The required output is an exact restatement of the lines, starting with the one that contains "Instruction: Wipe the" and finishing with the last line of the listing. It contains no pictures.
>>>
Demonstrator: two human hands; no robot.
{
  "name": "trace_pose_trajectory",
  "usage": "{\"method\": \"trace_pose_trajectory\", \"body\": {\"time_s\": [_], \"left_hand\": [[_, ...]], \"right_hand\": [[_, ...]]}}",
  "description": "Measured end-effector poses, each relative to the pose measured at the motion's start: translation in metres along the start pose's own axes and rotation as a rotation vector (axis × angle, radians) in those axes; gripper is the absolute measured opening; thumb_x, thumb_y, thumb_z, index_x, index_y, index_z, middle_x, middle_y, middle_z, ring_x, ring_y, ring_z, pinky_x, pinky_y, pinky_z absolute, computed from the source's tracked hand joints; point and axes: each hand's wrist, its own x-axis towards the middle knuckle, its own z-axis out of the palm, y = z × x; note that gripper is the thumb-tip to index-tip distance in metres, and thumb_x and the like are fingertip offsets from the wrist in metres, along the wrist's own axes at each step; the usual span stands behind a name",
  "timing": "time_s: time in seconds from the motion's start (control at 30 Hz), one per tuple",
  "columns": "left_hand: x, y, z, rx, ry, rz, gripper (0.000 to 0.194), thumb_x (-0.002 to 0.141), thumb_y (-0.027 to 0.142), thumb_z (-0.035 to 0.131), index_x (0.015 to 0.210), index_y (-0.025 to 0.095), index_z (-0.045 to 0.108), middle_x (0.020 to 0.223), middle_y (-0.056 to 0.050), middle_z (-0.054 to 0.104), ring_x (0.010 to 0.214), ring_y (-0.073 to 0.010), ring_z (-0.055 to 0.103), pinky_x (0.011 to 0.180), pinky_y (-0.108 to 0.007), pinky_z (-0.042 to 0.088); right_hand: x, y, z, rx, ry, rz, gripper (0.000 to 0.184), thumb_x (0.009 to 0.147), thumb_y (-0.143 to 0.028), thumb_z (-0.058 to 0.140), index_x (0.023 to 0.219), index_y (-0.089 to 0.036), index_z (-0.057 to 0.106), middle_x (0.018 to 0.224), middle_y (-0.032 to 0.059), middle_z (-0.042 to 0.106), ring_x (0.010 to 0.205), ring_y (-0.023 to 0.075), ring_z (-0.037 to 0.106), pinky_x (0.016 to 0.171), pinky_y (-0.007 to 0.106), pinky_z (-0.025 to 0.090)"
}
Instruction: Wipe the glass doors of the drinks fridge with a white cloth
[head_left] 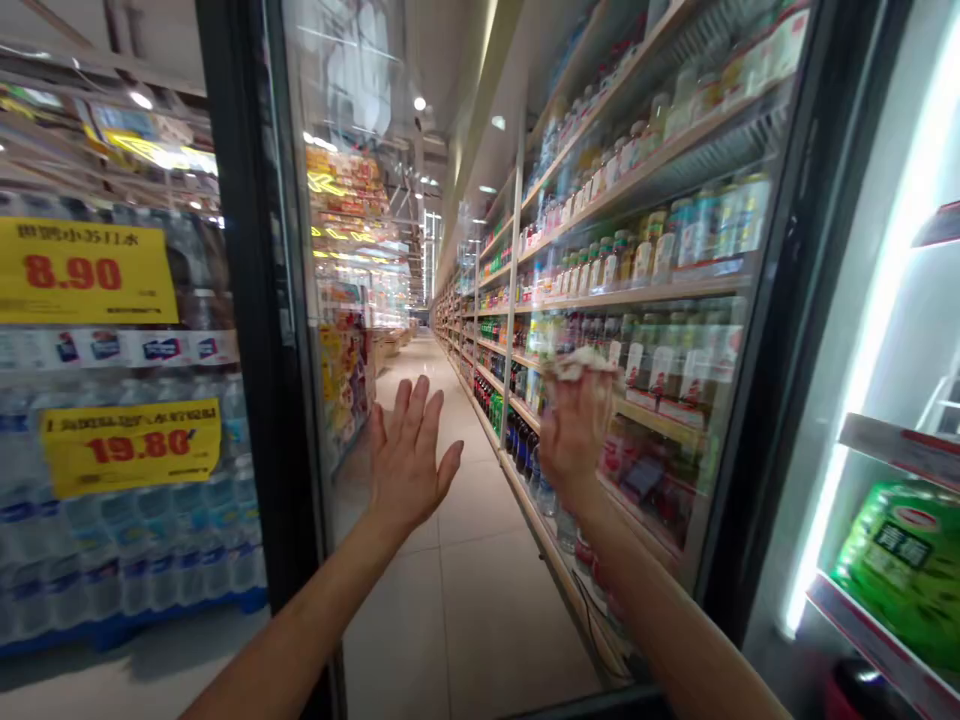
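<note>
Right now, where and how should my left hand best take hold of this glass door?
Probably by the black frame along its left edge, coming from the right, where your left hand is, and curling your fingers around it. The glass door is otherwise broad and flat, while that frame is a narrow upright bar.

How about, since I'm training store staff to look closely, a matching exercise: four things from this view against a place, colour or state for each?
Things
1. left hand
2. pale cloth
3. printed bag
4. upper price sign

Descriptions
A. yellow with red digits
B. at the right hand
C. spread open, holding nothing
D. far right of the view

Pairs: 1-C, 2-B, 3-D, 4-A
</note>
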Motion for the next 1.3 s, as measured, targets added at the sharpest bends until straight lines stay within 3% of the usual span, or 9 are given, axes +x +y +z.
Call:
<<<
**Task response:**
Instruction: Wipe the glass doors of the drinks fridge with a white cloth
[head_left] 
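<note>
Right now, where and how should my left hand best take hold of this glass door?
Probably by the black frame along its left edge, coming from the right, where your left hand is, and curling your fingers around it. The glass door is otherwise broad and flat, while that frame is a narrow upright bar.

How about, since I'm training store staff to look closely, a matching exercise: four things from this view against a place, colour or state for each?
Things
1. left hand
2. pale cloth
3. printed bag
4. upper price sign

Descriptions
A. yellow with red digits
B. at the right hand
C. spread open, holding nothing
D. far right of the view

Pairs: 1-C, 2-B, 3-D, 4-A
</note>
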Motion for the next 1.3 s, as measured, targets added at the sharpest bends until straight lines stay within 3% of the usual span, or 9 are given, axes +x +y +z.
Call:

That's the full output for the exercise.